» Activity:
Gather all lines with "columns" from the records.

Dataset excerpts
=== Section Start ===
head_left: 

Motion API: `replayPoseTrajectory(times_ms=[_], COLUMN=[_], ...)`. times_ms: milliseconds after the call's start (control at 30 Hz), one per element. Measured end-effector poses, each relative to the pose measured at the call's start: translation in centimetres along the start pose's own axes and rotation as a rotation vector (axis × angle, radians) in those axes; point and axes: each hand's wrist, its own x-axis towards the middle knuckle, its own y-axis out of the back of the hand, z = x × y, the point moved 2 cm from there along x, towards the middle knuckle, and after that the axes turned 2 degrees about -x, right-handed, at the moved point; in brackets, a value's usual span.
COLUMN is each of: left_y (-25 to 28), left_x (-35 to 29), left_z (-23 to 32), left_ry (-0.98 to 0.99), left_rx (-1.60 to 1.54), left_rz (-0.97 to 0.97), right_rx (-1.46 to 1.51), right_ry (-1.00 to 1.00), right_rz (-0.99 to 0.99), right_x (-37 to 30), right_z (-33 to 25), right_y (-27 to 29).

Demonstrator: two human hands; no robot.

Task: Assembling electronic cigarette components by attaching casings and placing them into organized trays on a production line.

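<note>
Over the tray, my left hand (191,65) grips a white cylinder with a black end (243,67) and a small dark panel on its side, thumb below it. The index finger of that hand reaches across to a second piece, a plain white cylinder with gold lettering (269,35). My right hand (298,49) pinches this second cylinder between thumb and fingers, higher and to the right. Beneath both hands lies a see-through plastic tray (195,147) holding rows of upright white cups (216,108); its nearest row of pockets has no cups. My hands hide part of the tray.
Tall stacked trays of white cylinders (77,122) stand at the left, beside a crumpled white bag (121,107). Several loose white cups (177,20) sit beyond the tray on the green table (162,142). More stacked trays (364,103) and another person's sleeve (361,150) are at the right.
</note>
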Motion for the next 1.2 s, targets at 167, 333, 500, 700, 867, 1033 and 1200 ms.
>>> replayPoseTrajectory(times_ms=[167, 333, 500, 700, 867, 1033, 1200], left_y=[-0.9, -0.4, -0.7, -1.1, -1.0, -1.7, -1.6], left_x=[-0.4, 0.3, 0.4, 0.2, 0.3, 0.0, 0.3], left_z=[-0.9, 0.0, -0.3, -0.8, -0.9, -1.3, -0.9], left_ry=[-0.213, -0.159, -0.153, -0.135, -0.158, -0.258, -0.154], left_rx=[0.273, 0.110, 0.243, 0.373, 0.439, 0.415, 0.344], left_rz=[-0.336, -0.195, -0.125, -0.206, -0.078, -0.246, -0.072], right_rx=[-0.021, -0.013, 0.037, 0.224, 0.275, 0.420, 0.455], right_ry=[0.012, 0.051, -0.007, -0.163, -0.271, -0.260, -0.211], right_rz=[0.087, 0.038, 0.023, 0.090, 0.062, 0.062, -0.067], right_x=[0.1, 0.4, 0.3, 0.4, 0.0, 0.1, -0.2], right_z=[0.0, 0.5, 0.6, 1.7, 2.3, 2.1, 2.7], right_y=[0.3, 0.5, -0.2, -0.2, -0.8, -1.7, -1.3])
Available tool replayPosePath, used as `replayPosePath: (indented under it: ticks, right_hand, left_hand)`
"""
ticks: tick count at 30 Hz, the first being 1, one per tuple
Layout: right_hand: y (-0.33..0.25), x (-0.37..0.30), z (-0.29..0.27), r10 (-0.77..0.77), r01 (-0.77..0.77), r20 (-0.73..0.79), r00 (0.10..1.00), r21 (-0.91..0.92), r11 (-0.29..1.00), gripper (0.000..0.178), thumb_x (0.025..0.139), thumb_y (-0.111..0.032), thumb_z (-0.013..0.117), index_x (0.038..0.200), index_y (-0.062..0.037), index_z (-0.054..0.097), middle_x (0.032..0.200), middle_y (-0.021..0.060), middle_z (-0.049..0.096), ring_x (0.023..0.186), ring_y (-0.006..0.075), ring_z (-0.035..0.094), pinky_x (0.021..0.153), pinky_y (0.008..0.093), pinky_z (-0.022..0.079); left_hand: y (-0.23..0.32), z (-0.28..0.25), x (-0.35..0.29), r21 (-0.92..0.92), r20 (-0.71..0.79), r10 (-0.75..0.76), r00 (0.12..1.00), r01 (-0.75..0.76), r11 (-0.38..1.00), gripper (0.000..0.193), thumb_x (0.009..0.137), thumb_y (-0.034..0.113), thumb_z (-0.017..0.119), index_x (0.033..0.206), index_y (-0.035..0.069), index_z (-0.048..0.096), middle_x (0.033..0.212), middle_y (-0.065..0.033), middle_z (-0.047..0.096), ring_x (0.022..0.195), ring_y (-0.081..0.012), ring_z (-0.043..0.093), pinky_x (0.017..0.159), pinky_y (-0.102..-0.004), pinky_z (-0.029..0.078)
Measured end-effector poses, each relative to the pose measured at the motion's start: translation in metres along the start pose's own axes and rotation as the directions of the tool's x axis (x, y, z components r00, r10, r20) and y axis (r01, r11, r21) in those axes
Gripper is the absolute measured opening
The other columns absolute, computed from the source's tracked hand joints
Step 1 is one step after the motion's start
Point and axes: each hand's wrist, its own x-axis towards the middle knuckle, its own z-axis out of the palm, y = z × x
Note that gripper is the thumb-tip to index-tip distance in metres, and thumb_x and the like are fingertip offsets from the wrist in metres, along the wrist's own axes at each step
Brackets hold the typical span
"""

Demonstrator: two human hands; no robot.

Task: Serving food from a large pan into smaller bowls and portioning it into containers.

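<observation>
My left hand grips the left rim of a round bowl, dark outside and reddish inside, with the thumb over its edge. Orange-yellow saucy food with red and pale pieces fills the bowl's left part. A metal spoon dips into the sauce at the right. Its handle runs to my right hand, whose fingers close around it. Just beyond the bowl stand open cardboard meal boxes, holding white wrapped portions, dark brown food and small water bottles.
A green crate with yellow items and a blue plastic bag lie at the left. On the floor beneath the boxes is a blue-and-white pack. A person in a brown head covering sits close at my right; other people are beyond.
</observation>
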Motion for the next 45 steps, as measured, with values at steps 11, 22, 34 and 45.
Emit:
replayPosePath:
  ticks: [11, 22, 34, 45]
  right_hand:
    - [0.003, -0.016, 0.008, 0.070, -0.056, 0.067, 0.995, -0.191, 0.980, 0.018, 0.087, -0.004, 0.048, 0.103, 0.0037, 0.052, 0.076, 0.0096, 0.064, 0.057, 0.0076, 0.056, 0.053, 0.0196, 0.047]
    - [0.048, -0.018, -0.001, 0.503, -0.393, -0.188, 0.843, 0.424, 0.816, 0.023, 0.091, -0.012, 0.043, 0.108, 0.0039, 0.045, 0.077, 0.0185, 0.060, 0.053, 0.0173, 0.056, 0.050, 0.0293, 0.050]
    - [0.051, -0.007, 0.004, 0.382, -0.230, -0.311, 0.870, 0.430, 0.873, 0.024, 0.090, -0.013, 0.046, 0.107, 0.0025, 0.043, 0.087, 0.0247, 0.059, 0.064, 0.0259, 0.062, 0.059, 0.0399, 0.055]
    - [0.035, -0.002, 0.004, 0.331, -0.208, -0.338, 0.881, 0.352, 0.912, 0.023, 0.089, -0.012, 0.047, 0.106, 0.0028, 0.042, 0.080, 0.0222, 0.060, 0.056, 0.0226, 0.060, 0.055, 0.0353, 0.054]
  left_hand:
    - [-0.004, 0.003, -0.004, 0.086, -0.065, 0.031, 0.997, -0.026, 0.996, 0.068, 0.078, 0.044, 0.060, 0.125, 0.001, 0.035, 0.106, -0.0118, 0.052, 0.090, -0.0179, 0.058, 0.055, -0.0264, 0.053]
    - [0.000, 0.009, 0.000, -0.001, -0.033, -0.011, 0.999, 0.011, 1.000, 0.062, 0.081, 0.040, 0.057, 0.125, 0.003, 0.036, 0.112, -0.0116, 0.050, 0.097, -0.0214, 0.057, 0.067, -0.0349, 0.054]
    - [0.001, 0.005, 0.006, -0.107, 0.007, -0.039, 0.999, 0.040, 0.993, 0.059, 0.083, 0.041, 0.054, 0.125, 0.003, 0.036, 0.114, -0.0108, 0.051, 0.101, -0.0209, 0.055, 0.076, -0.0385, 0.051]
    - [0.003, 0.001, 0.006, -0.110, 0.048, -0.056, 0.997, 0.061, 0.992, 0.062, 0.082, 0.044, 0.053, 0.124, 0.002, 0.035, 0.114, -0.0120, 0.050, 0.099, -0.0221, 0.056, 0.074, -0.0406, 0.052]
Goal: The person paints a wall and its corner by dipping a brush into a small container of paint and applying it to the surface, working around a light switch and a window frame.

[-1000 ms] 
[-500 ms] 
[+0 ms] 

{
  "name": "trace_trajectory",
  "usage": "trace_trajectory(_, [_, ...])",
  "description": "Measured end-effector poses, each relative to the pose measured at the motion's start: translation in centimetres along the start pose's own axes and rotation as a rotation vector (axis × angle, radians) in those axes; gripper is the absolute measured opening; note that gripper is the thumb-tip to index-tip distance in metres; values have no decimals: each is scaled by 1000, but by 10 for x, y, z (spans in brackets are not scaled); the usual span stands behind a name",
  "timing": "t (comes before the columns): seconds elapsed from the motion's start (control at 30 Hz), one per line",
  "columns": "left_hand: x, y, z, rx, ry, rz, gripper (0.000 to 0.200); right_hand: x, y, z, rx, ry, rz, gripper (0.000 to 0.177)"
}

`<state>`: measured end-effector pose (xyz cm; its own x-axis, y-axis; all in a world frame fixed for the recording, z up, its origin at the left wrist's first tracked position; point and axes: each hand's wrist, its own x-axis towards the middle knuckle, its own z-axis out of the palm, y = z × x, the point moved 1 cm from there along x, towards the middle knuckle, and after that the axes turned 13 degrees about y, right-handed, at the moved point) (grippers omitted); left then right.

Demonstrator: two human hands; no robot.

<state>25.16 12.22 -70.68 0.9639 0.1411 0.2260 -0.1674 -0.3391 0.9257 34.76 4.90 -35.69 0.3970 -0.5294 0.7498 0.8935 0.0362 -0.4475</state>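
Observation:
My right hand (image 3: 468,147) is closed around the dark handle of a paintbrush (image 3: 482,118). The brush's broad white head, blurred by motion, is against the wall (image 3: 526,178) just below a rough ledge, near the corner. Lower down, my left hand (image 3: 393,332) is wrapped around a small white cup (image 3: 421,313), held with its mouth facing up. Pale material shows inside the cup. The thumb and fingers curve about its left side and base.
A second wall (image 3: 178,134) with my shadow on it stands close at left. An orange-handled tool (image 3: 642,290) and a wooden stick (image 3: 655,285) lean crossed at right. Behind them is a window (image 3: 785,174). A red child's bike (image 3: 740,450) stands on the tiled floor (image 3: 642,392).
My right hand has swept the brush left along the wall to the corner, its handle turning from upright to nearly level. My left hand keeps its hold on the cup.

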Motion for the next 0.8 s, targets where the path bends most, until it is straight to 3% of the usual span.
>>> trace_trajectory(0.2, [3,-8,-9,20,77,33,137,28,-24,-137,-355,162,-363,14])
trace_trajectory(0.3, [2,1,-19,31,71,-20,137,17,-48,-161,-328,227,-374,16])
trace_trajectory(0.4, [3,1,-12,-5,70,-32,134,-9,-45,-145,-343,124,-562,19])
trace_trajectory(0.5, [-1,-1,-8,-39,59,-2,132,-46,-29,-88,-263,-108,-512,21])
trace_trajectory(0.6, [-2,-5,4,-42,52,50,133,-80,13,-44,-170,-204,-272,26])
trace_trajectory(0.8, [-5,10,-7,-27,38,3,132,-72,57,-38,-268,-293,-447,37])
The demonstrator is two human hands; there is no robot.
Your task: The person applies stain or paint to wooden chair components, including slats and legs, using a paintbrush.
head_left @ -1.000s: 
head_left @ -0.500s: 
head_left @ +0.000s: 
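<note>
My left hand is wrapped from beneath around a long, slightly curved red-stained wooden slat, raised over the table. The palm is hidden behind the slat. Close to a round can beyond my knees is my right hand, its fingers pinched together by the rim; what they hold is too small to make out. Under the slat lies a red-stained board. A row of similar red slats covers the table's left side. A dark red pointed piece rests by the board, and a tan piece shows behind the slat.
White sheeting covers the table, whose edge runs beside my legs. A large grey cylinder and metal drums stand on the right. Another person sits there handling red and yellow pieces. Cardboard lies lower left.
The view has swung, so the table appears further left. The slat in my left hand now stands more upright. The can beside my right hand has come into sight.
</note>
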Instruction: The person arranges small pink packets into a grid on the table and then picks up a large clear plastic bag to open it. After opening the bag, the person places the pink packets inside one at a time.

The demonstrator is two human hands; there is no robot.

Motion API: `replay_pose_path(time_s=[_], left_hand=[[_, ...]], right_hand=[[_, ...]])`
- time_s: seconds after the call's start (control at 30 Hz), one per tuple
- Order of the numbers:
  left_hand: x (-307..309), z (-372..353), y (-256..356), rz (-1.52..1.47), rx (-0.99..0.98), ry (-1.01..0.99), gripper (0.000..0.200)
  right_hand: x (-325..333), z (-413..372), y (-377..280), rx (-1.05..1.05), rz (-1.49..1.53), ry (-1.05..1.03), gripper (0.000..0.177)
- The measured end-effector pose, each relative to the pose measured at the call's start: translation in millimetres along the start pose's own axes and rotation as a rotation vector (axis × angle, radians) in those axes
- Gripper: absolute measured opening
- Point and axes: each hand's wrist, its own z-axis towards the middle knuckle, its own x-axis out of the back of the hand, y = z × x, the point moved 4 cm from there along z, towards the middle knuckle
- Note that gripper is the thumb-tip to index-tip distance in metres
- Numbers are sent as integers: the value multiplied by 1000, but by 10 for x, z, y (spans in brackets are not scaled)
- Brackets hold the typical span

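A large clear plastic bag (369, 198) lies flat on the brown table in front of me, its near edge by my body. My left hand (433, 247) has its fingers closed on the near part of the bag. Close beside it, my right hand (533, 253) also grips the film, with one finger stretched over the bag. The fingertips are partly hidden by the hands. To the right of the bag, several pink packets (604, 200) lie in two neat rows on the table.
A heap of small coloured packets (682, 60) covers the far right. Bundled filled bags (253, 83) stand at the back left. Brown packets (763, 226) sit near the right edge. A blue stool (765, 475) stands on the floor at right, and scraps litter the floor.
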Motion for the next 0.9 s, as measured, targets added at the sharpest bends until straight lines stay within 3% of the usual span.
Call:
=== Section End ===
» Expected answer:
The other columns absolute, computed from the source's tracked hand joints
  "timing": "t (comes before the columns): seconds elapsed from the motion's start (control at 30 Hz), one per line",
  "columns": "left_hand: x, y, z, rx, ry, rz, gripper (0.000 to 0.200); right_hand: x, y, z, rx, ry, rz, gripper (0.000 to 0.177)"

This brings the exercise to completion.